● **What needs to be done**
In your copy of the data, include no pictures and alter nothing else.

● **Supplied material**
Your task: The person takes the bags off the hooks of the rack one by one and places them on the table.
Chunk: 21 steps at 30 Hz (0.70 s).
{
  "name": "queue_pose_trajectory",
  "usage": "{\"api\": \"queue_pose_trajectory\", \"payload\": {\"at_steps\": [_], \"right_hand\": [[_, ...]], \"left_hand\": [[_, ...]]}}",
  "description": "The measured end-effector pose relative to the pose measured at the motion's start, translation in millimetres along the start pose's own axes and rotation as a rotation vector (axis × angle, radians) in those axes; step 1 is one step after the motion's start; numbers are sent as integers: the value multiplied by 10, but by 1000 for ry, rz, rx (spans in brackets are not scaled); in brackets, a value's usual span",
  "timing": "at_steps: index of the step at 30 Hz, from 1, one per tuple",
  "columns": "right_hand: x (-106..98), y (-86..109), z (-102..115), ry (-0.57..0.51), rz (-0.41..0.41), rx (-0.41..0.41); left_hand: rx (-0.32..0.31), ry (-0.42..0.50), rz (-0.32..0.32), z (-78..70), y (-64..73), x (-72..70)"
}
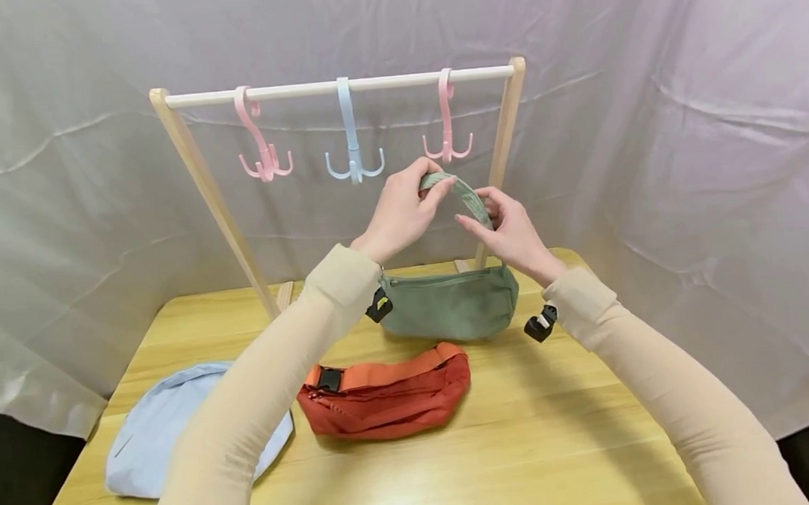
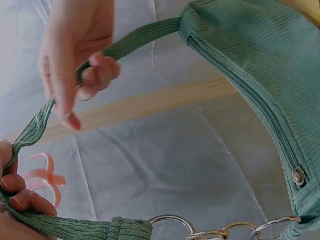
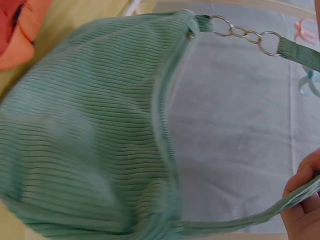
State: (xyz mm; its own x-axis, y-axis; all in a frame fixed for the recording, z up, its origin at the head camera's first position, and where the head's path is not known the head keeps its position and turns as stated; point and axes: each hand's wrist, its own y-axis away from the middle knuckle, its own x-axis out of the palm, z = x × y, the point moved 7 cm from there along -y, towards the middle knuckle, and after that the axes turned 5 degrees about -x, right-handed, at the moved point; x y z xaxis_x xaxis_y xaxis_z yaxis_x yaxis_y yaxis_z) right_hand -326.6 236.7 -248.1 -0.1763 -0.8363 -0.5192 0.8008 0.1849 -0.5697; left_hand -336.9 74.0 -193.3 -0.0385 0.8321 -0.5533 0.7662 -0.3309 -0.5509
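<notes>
A green corduroy shoulder bag (image 1: 451,311) hangs by its strap (image 2: 145,37) below both hands; whether its base touches the table cannot be told. My left hand (image 1: 402,207) pinches the top of the strap, just below the right pink hook (image 1: 446,126). Farther along, on the right, my right hand (image 1: 514,233) has its thumb and fingers about the same strap. Metal rings (image 3: 245,34) link one strap end to the bag. Along the bag's top runs a zipper with a metal pull (image 2: 298,176).
A white rail (image 1: 397,82) on wooden posts also carries a blue hook (image 1: 352,134) and a left pink hook (image 1: 260,138). On the wooden table (image 1: 521,428) lie a red-orange waist bag (image 1: 391,411) and a light blue bag (image 1: 161,429), partly behind my left sleeve. Grey cloth hangs behind.
</notes>
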Motion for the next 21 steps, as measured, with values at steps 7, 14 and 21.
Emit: {"api": "queue_pose_trajectory", "payload": {"at_steps": [7,14,21], "right_hand": [[66,284,-324,26,42,54],[110,567,-642,18,41,99],[286,798,-949,-26,103,195]], "left_hand": [[19,1,9,-18,81,28],[37,31,-8,-27,149,11],[0,52,-18,46,206,-8]]}}
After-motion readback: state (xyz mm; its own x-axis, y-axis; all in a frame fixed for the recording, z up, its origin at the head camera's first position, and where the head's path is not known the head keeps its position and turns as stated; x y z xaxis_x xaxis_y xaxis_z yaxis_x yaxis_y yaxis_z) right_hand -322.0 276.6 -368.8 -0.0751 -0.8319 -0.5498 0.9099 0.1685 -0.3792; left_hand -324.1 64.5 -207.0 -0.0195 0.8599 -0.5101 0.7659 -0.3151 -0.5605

● **Task answer**
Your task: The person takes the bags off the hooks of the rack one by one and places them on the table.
Chunk: 21 steps at 30 Hz (0.70 s).
{
  "name": "queue_pose_trajectory",
  "usage": "{\"api\": \"queue_pose_trajectory\", \"payload\": {\"at_steps\": [_], \"right_hand\": [[_, ...]], \"left_hand\": [[_, ...]]}}",
  "description": "The measured end-effector pose relative to the pose measured at the motion's start, translation in millimetres along the start pose's own axes and rotation as a rotation vector (axis × angle, radians) in those axes; step 1 is one step after the motion's start; numbers are sent as integers: the value multiplied by 10, but by 1000 for ry, rz, rx (spans in brackets are not scaled); in brackets, a value's usual span",
  "timing": "at_steps: index of the step at 30 Hz, from 1, one per tuple",
  "columns": "right_hand: x (-106..98), y (-86..109), z (-102..115), ry (-0.57..0.51), rz (-0.41..0.41), rx (-0.41..0.41); left_hand: rx (-0.32..0.31), ry (-0.42..0.50), rz (-0.32..0.32), z (-78..70), y (-64..73), x (-72..70)"
}
State: (xyz mm; its own x-axis, y-axis; all in a frame fixed for the recording, z up, its origin at the head camera's first position, and where the head's path is not known the head keeps its position and turns as stated; point and axes: each hand's wrist, its own y-axis away from the middle knuckle, its own x-axis out of the palm, z = x × y, the point moved 7 cm from there along -y, towards the middle knuckle, and after that the axes turned 5 degrees about -x, right-handed, at the moved point; x y z xaxis_x xaxis_y xaxis_z yaxis_x yaxis_y yaxis_z) right_hand -326.6 236.7 -248.1 -0.1763 -0.8363 -0.5192 0.8008 0.1849 -0.5697; left_hand -336.9 74.0 -193.3 -0.0385 0.8321 -0.5533 0.7662 -0.3309 -0.5509
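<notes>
A green corduroy shoulder bag (image 1: 451,311) hangs by its strap (image 2: 145,37) below both hands; whether its base touches the table cannot be told. My left hand (image 1: 402,207) pinches the top of the strap, just below the right pink hook (image 1: 446,126). Farther along, on the right, my right hand (image 1: 514,233) has its thumb and fingers about the same strap. Metal rings (image 3: 245,34) link one strap end to the bag. Along the bag's top runs a zipper with a metal pull (image 2: 298,176).
A white rail (image 1: 397,82) on wooden posts also carries a blue hook (image 1: 352,134) and a left pink hook (image 1: 260,138). On the wooden table (image 1: 521,428) lie a red-orange waist bag (image 1: 391,411) and a light blue bag (image 1: 161,429), partly behind my left sleeve. Grey cloth hangs behind.
</notes>
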Motion for the next 21 steps, as measured, with values at steps 7, 14 and 21.
Emit: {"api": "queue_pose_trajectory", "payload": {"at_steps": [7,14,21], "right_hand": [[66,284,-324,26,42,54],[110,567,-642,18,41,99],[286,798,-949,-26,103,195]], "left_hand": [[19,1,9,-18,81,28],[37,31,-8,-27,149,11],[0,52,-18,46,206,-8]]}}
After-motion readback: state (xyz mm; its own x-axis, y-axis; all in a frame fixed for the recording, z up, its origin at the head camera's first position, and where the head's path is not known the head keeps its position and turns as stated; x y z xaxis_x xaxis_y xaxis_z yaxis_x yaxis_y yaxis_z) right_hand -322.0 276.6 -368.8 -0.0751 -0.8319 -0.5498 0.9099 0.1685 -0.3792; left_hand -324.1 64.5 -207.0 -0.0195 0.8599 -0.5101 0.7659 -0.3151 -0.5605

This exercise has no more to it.